LINKS TO THE PORT MANTEAU OF HORROR

Tuesday, June 7, 2011

Day 7 - 30 Day Horror Film Challenge STRIKES BACK! Who's Stuntman Mike? He's a Stuntman


Day 7: Favorite villain (human) –



Animal Villian: Tarantulas from Kingdom of the Spiders. They seem so smart.



Robot Villain: Demon Seed... computer rape is such a novelty



Food Villian: The Stuff. Best advertising campaign. Tastes great, more killing.



Plant Villain: Concious plant from Dr. Terror's House of Horrors. This one always gets me to really think about hedge trimming. Also, the brits say the word, "hoe" with such seduction.





Human Villain... did you hear me butterfly? Miles to go before you sleep. It's no secret I'm a Tarantino/Death Proof/Grindhouse junkie. I will say that Mike is more of an amalgamation of a few different villains in horror/cinema history, but he'll be my favorite for some time to come. I give you Stuntman Mike... I mean Stuntman Matt... I mean...he's a Stuntman.



Kurt Russell dusts off his Snake Pliskin act combined with his later 50's early 60's television triva hat and his adrenaline overdose driving skills ala everything from Bullit to Dirty Mary, Crazy Larry to Fast and the Furious (all referenced in some form or another in this picture). Give this guy a hot muscle car, paint a skull on it and you have yourself a bad ass bad guy. He's the only guy I know who could put Rose McGowan in the passenger seat of a car dressed for sex and smash her head repeatedly into the sides of the car using the forces of momentum to murder her rather than hit on her. He's the man responsbile for killing Jungle fucking Julia.

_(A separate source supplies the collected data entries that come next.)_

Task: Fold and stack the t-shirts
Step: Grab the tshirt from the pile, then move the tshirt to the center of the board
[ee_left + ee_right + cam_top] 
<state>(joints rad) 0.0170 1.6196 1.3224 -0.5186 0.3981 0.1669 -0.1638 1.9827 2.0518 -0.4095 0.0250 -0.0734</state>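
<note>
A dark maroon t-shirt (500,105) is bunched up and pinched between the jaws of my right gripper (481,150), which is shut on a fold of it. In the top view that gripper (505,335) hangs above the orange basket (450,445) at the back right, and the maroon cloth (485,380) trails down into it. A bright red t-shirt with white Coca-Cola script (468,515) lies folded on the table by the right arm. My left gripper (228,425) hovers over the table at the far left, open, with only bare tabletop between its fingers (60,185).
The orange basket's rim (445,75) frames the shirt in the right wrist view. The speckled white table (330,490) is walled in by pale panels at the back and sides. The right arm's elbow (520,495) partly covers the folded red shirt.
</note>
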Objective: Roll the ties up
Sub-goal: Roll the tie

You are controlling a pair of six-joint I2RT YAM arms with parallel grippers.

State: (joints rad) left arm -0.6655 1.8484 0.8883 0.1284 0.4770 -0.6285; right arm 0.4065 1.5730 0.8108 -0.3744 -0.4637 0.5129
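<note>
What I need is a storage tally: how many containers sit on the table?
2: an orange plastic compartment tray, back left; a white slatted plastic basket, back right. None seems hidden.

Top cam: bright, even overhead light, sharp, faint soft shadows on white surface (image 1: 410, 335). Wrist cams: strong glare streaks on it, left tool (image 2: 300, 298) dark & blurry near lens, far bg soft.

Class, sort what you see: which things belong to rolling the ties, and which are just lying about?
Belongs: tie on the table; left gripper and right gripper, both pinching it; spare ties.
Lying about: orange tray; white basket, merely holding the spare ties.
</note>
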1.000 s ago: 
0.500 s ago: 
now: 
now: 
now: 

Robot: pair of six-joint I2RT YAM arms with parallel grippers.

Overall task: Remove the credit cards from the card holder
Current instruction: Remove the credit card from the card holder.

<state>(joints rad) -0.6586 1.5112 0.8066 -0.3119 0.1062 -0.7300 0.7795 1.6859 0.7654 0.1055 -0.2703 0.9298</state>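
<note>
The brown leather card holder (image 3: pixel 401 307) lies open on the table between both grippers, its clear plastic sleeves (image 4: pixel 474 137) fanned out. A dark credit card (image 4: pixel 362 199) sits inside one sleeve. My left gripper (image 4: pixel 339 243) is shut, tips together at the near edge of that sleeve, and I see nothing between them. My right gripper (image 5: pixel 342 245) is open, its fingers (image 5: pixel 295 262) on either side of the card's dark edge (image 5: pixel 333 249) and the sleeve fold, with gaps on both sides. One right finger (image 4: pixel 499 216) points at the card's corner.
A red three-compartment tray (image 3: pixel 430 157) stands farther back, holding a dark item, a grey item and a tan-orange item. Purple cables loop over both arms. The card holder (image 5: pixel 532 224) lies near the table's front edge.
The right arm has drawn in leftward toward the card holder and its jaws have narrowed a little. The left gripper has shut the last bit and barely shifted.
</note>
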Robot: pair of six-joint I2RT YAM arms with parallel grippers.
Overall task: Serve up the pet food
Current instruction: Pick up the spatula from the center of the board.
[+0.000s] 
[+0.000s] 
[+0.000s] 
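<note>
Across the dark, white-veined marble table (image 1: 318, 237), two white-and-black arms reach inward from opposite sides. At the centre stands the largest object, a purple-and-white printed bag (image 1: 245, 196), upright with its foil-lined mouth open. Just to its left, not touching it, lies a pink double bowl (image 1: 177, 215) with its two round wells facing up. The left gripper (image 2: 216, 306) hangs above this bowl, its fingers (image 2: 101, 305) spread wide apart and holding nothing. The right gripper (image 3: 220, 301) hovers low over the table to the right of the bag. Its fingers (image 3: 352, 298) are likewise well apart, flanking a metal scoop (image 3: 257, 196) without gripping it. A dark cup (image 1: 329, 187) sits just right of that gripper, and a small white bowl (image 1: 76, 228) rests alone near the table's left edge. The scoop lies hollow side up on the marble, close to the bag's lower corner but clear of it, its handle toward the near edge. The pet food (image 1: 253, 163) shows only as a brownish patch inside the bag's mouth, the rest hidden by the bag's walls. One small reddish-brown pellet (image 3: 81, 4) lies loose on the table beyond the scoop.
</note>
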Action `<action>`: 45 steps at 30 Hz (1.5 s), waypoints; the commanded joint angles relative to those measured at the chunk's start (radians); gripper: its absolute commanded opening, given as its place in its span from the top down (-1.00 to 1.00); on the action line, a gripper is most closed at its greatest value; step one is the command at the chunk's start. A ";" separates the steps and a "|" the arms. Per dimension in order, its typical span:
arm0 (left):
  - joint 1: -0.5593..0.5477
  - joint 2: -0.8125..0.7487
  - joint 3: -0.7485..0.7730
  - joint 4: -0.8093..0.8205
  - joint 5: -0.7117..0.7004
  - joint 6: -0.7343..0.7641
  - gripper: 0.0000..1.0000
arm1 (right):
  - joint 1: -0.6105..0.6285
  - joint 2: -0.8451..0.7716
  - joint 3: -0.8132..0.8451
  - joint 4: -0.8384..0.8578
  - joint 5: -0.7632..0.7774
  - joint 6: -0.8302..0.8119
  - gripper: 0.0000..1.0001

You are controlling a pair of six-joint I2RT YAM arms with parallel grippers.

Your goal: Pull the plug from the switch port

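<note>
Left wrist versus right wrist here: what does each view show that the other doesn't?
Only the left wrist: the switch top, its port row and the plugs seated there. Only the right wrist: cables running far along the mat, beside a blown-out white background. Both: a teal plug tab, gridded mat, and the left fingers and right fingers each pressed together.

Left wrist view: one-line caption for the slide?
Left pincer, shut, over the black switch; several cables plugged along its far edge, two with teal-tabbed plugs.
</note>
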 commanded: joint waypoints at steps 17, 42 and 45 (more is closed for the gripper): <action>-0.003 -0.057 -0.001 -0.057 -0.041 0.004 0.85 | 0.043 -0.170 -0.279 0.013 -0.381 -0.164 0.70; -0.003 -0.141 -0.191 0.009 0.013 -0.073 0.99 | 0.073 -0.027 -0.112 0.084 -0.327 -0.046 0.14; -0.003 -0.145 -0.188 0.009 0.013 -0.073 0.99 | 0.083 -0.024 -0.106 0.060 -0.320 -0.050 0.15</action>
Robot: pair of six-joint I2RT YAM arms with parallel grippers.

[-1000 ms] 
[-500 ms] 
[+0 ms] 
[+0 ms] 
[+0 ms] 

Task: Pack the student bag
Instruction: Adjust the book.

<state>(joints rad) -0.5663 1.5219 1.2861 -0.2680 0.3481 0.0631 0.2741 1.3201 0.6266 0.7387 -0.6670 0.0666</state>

You know how you know he's a great bad guy? The perfect villain... he comes out to Paranoia Prima by Ennio Morricone that's how. Also, sadly, he has a boot dropped straight on his face leaving him... most likely, dead. No sequel. Death Proof 2: 100 Proof! Maybe if you hire Nick Cage to Drive Angry after a hottie cast of girls to a bad ass soundtrack. No one can do this but Kurt.



Now how about that lap dance, a virgin pina colada and a nacho grande platter? Maybe the company of fascinating women? Maybe some chartreusse... the liquor so good they named a color after it? Just remember kiddies... "this car is 100% death proof, only to get the benefit of it, you really need to be sittin' in my seat". Oh we will Stuntman Mike... if that is your real name.

-Dr. Stuntman Terror

Post Script: I bet Stuntman Mike is a cousin of John Ryder. Just grasping at straws here.